US to formally announce Myanmar’s military committed genocide

Rohingya refugees gather near a fence during a government organized media tour, to a no-man's land between Myanmar and Bangladesh, near Taungpyolatyar village, Maung Daw, northern Rakhine State, Myanmar, June 29, 2018. (AP Photo/Min Kyi Thein/Via CNN)

(CNN) — The Biden administration has formally determined that Myanmar’s military committed genocide and crimes against humanity against the Rohingya, a U.S. official told CNN on Sunday.

U.S. Secretary of State Antony Blinken will publicly announce the determination, which human rights groups have been advocating for years, at the U.S. Holocaust Memorial Museum in Washington, D.C., on Monday.

Reuters first reported on the administration’s recognition of genocide.

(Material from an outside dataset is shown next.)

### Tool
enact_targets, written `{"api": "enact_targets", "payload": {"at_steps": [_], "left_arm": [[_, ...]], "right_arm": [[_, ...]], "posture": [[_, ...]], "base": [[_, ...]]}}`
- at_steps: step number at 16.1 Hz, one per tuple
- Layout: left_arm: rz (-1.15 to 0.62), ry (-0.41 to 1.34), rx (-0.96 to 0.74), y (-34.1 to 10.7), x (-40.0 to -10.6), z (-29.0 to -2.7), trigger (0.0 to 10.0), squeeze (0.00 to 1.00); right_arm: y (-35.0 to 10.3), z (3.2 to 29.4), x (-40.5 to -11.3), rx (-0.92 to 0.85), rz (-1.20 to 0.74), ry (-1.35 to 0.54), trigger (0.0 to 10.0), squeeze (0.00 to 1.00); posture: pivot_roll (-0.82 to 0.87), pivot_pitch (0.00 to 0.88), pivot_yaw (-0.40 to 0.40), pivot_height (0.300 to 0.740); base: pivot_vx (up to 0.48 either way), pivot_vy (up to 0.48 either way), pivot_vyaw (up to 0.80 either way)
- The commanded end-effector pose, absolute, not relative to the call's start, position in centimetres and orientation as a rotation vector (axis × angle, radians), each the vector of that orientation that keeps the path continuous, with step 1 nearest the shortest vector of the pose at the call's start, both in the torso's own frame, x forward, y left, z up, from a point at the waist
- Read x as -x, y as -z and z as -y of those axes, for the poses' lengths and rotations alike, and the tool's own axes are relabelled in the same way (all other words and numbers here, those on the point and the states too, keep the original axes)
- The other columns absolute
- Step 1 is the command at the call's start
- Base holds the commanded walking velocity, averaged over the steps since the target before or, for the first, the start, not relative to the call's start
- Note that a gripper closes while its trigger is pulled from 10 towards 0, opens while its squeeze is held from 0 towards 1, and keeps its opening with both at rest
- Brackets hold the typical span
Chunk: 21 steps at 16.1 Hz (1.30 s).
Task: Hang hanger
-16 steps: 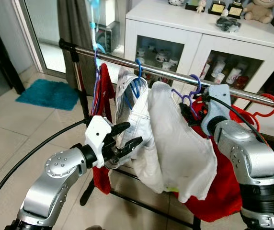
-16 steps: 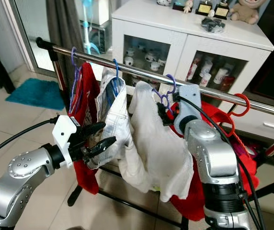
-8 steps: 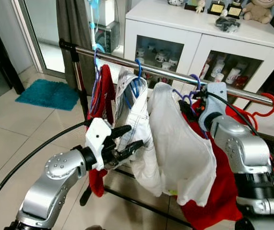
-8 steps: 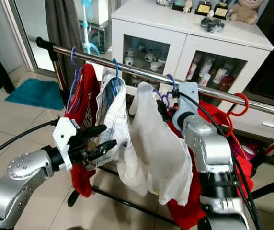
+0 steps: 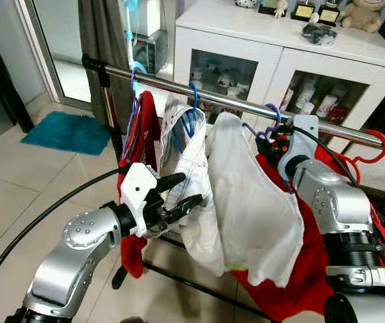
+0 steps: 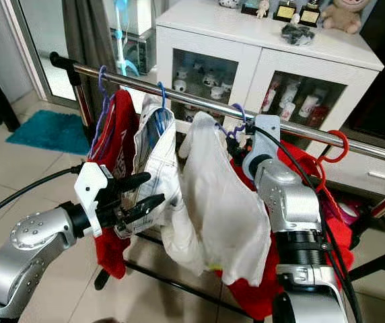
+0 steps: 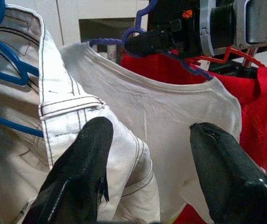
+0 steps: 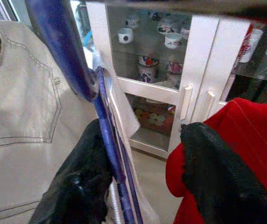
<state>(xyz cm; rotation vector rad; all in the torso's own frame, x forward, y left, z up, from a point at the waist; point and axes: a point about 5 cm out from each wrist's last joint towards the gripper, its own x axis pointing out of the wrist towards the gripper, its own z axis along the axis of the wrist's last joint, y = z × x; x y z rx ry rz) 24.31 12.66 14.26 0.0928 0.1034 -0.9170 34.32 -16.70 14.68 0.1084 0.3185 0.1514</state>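
Lighting: my head views are evenly bright, daylight entering through the glass door (image 5: 58, 47) at ten o'clock. Glare: a pale sheen on the floor tiles (image 5: 17, 195) and thin highlights along the metal rail (image 5: 246, 106). Shadows: soft, pooled under the hanging clothes. Focus: my head views sharp throughout. My wrist views are softer; my own black fingers (image 7: 82, 172) loom large and blurred, and the purple hanger (image 8: 73, 60) smears close to the lens.

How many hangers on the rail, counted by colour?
Purple hangers: 2, one at the left end and one at the right gripper
Blue hanger: 1
Red hanger: 1
Total: 4 on the rail
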Motion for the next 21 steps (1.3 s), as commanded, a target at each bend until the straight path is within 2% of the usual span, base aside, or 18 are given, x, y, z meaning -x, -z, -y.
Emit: {"api": "enact_targets", "payload": {"at_steps": [1, 13, 16, 21], "left_arm": [[-0.092, 0.943, -0.1, -14.5, -24.3, -12.2, 10.0, 0.0], [-0.097, 0.939, -0.101, -14.5, -24.3, -12.3, 10.0, 0.0], [-0.094, 0.927, -0.088, -14.4, -24.2, -12.4, 10.0, 0.0], [-0.099, 0.778, -0.104, -14.0, -25.2, -13.1, 10.0, 0.0]], "right_arm": [[-15.0, 17.0, -34.7, -0.118, -0.304, -0.136, 0.0, 0.0], [-15.0, 16.7, -34.8, -0.103, -0.291, -0.159, 0.0, 0.0], [-15.6, 16.3, -34.2, -0.161, -0.255, -0.187, 0.0, 0.0], [-17.0, 14.9, -32.2, -0.209, -0.158, -0.225, 0.0, 0.0]], "posture": [[-0.05, 0.0, -0.083, 0.74], [-0.05, 0.0, -0.072, 0.74], [-0.05, 0.0, -0.072, 0.74], [-0.06, 0.0, -0.062, 0.74]], "base": [[0.0, 0.0, 0.0], [0.0, 0.0, 0.0], [0.0, 0.0, 0.0], [0.0, 0.0, 0.0]]}}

Until now, the United States had stopped short of declaring the atrocities — including mass killings and rape — committed in 2017 against the Muslim minority Rohingya population a genocide. The violence forced nearly a million people to flee, and the United Nations recommended that top military officials face genocide charges.

A U.S. State Department report released quietly in 2018 found that violence against the Rohingya in Myanmar’s northern Rakhine State was “extreme, large-scale, widespread, and seemingly geared toward both terrorizing the population and driving out the Rohingya residents.”

The State Department has sanctioned a number of Myanmar military officials, including commander-in-chief Min Aung Hlaing, for their role in committing those human rights abuses.

This is a breaking story and will be updated.